LA IGLESIA Y LAS RELACIONES ESTABLES DE PAREJA NO SON COMPATIBLES

El subrealismo de las decisiones de la Iglesia, anclada en el pasado, alejada de la realidad social, y caracterizada por una permanente hipocresía, parece reflejarse en una noticia que podemos leer hoy en la prensa asturiana, en el diario regional La Nueva España: “El arzobispo de Oviedo aparta de su parroquía a un sacerdote por tener mujer e hijo“.
En principio la noticia podría entenderse teniendo en cuenta las estrictas reglas de la Iglesia Católica al establecer como obligatorio el celibato. Lo paradógico y curioso es que no le apartan por haber tenido relaciones sexuales, o por tener un hijo, sino por la aparente relación estable que mantiene con su familia.

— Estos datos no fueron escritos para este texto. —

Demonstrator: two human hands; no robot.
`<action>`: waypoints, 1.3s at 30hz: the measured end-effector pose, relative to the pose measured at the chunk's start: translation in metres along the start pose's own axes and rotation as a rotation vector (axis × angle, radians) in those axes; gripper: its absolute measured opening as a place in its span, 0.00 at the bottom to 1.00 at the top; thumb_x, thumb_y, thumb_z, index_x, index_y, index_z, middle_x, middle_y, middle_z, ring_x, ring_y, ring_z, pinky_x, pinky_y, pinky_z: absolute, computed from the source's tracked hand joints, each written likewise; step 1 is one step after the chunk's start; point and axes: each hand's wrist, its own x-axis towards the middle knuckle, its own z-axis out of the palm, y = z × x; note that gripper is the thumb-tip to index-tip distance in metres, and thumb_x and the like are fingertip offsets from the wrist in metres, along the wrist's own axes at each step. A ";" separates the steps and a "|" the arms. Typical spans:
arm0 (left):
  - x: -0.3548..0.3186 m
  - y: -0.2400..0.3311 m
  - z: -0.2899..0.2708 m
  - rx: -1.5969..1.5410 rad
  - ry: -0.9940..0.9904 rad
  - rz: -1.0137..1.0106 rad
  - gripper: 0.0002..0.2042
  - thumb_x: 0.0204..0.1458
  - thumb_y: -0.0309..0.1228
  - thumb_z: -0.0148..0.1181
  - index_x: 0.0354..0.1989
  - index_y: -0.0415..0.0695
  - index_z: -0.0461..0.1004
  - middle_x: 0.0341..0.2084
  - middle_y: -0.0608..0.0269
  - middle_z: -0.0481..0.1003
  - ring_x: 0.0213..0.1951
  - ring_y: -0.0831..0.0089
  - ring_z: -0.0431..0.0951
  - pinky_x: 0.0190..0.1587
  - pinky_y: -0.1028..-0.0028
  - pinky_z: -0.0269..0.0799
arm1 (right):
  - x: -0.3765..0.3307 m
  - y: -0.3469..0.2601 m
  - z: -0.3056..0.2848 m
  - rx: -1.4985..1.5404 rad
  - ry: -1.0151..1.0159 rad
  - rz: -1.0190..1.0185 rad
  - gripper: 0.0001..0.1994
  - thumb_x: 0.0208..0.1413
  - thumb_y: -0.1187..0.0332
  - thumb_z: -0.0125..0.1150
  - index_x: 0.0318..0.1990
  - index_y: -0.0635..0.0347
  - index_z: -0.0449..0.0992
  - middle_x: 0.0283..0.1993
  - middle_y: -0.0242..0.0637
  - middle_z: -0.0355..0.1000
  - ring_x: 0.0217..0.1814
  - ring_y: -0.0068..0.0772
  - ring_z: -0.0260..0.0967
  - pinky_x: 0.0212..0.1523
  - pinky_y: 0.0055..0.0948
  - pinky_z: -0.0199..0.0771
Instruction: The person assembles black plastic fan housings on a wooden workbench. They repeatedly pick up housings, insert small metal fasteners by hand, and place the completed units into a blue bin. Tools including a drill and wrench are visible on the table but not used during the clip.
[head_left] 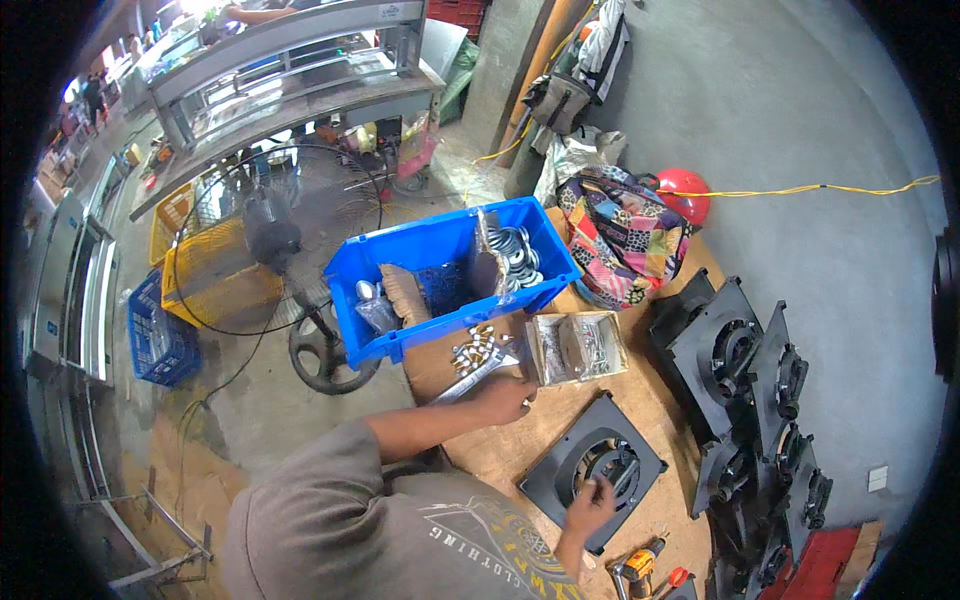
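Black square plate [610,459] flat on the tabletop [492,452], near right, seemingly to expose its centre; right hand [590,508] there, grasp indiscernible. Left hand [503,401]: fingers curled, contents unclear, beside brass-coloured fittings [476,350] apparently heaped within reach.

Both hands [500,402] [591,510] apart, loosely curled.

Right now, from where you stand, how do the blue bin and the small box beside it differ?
The blue bin is much larger than the small box. The blue bin is vivid in colour; the small box is pale. The blue bin holds large silvery rings, while the small box holds finer metal-looking pieces. Both are open-topped.
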 end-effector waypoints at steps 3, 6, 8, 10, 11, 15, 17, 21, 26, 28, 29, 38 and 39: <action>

Se trata de un sacerdote que, en palabras del vicario general de la diócesis, “…. es una persona muy buena, honrada y coherente..”, por lo que cumple con todas las condiciones para ser considerado como un católico ejemplar. El problema es que su relación es estable y conocida, ya que de haber sido inestable, esporádica, clandestina y no conocida por los feligreses, no hubiese recibido la sanción que ahora se le impone, aunque el hijo hubiese nacido. Dicho de otra forma sí el sacerdote no hubiese sido una buena persona, ni honrado con su pareja ni coherente consigo mismo, podría seguir al frente de su parroquia.
Parece ser que “..no es un caso único ni extraordinario, hay más personas que están en este situación…”, y así lo reconoce el propio vicario general. El celibato es sinónimo de soltería, y por tanto la obligación de ser célibe impide a un sacerdote contraer matrimonio o mantener una pareja estable.
Si interpretamos correctamente las palabras del vicario general, los sacerdotes quedan libres para mantener cualquier tipo de relación sexual y para tener hijos; pero deben de hacerlo de forma no continúa, inestable, y cambiar frecuentemente de pareja, porque si llegan a parecerse a una familia coherente, honrada y estable, serán expulsados.
Buen ejemplo para mantener la defensa de la familia como unidad indisoluble; y un nuevo episodio de plena hipocresía y cínismo por parte de la Iglesia Católica.